Requirement:
Nothing may be dropped or added when the entries below are copied.

(Extracted records)
----

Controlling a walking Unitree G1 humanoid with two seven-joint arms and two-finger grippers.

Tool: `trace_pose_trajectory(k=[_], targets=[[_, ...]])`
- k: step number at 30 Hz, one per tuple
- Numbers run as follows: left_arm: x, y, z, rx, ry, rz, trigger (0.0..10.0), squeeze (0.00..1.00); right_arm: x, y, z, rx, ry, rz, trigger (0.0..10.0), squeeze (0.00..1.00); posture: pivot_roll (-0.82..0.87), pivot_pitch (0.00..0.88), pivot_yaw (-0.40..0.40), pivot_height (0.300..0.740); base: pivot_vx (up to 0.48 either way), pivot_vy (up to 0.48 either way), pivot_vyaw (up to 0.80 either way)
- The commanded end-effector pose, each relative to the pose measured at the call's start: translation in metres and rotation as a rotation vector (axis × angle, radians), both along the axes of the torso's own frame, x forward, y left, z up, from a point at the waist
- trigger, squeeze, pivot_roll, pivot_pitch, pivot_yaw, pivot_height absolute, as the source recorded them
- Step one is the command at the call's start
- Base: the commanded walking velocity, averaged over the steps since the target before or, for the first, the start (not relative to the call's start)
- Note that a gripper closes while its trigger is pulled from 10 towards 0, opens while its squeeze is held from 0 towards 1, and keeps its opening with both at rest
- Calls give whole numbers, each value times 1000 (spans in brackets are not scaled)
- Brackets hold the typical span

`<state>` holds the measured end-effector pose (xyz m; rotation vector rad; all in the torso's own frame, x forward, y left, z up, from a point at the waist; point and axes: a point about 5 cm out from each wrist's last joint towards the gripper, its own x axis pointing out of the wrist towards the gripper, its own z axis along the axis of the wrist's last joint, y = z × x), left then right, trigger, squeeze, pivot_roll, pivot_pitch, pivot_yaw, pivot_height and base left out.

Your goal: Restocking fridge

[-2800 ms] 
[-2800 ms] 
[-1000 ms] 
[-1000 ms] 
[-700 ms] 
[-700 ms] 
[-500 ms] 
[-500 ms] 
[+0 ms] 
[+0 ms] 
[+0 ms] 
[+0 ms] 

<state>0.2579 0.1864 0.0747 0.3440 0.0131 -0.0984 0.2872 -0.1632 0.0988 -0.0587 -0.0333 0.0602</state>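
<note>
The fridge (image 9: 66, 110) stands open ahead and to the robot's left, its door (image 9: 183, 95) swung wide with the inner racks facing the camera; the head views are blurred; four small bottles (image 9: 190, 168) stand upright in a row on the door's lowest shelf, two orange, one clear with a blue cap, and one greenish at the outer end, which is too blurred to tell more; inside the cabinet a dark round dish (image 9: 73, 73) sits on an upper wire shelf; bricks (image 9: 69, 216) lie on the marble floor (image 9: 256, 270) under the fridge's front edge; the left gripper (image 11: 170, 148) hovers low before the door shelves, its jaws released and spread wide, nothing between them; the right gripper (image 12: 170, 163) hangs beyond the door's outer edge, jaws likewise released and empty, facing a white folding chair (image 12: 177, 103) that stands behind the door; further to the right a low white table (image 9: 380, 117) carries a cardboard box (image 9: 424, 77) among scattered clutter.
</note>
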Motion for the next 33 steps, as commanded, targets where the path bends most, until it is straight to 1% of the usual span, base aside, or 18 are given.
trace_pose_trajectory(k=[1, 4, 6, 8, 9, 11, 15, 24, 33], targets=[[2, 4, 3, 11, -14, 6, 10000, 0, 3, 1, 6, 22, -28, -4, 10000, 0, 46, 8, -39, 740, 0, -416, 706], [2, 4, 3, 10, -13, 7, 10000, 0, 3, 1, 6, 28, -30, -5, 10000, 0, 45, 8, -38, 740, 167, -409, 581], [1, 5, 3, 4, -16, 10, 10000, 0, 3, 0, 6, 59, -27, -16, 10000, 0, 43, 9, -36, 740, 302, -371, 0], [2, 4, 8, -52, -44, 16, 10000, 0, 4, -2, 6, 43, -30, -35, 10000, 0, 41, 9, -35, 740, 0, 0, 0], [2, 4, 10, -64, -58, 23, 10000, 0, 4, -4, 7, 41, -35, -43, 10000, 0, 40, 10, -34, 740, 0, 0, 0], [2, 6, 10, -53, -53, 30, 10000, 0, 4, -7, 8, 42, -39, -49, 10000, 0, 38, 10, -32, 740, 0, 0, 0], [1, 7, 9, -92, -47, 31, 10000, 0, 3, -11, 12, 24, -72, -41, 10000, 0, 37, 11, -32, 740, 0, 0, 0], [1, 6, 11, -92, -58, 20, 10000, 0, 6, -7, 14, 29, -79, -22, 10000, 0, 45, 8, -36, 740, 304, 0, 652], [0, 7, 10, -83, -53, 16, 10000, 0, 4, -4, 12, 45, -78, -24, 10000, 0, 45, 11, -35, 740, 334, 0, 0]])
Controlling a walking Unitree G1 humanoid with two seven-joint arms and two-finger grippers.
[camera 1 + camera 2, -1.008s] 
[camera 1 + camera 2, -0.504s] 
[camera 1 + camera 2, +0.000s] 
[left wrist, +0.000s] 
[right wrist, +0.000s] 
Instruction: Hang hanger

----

Solution to the problem:
Controlling a walking Unitree G1 humanoid with two seven-joint arms and two-finger grippers.

Tool: `trace_pose_trajectory(k=[_], targets=[[_, ...]])`
- k: step number at 30 Hz, one per tuple
- Numbers run as follows: left_arm: x, y, z, rx, ry, rz, trigger (0.0..10.0), squeeze (0.00..1.00); right_arm: x, y, z, rx, ry, rz, trigger (0.0..10.0), squeeze (0.00..1.00); posture: pivot_roll (-0.82..0.87), pivot_pitch (0.00..0.88), pivot_yaw (-0.40..0.40), pivot_height (0.300..0.740); base: pivot_vx (up to 0.48 either way), pivot_vy (up to 0.48 either way), pivot_vyaw (up to 0.80 either way)
- The commanded end-effector pose, each relative to the pose measured at the call's start: translation in metres and rotation as a rotation vector (axis × angle, radians), both along the axes of the torso's own frame, x forward, y left, z up, from a point at the waist
- trigger, squeeze, pivot_roll, pivot_pitch, pivot_yaw, pivot_height absolute, as the source recorded them
- Step one is the command at the call's start
- Base: the commanded walking velocity, averaged over the steps since the target before or, for the first, the start (not relative to the call's start)
- Note that a gripper closes while its trigger is pulled from 10 towards 0, opens while its squeeze is held from 0 towards 1, and keeps its opening with both at rest
- Calls give whole numbers, each value times 1000 (spans in brackets are not scaled)
- Brackets hold the typical span

`<state>` holds the measured end-effector pose (xyz m; rotation vector rad; all in the torso's own frame, x forward, y left, z up, from a point at the waist; point and axes: a point about 5 cm out from each wrist's last joint towards the gripper, its own x axis pointing out of the wrist towards the gripper, its own z axis along the axis of the wrist's last joint, y = z × x), left then right, trigger, squeeze, pivot_roll, pivot_pitch, pivot_yaw, pivot_height and base left out.

Your goal: Restocking fridge

[-2800 ms] 
[-2800 ms] 
[-1000 ms] 
[-1000 ms] 
[-700 ms] 
[-700 ms] 
[-500 ms] 
[-500 ms] 
[+0 ms] 
[+0 ms] 
[+0 ms] 
[+0 ms] 

<state>0.2579 0.1864 0.0747 0.3440 0.0131 -0.0984 0.2872 -0.1632 0.0988 -0.0587 -0.0333 0.0602</state>
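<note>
The fridge (image 9: 66, 110) stands open ahead and to the robot's left, its door (image 9: 183, 95) swung wide with the inner racks facing the camera; the head views are blurred; four small bottles (image 9: 190, 168) stand upright in a row on the door's lowest shelf, two orange, one clear with a blue cap, and one greenish at the outer end, which is too blurred to tell more; inside the cabinet a dark round dish (image 9: 73, 73) sits on an upper wire shelf; bricks (image 9: 69, 216) lie on the marble floor (image 9: 256, 270) under the fridge's front edge; the left gripper (image 11: 170, 148) hovers low before the door shelves, its jaws released and spread wide, nothing between them; the right gripper (image 12: 170, 163) hangs beyond the door's outer edge, jaws likewise released and empty, facing a white folding chair (image 12: 177, 103) that stands behind the door; further to the right a low white table (image 9: 380, 117) carries a cardboard box (image 9: 424, 77) among scattered clutter.
</note>
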Motion for the next 33 steps, as commanded, targets where the path bends most, until it is straight to 1% of the usual span, base aside, or 18 are given.
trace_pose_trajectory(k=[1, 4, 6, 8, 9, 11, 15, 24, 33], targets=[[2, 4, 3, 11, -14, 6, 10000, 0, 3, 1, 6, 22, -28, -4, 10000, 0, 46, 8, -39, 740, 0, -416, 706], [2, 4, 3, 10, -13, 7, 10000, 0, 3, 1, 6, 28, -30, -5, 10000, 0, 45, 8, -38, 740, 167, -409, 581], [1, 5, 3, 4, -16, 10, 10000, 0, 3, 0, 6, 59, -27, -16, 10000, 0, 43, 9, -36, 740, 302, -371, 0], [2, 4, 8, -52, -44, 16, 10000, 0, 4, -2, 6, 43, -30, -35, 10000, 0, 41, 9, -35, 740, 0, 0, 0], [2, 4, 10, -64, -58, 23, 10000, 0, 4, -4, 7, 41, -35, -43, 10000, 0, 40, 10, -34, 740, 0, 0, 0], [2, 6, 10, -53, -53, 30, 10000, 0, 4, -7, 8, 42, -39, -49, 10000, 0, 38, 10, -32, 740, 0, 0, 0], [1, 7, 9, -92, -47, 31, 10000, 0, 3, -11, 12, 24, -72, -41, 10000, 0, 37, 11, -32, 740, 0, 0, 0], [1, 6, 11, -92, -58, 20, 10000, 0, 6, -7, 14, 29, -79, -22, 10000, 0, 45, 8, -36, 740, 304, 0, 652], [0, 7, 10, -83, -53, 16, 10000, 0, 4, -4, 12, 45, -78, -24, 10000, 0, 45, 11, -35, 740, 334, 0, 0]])
Controlling a walking Unitree G1 humanoid with two seven-joint arms and two-finger grippers.
[camera 1 + camera 2, -1.008s] 
[camera 1 + camera 2, -0.504s] 
[camera 1 + camera 2, +0.000s] 
[left wrist, +0.000s] 
[right wrist, +0.000s] 
Instruction: Hang hanger

The complete answer has been given.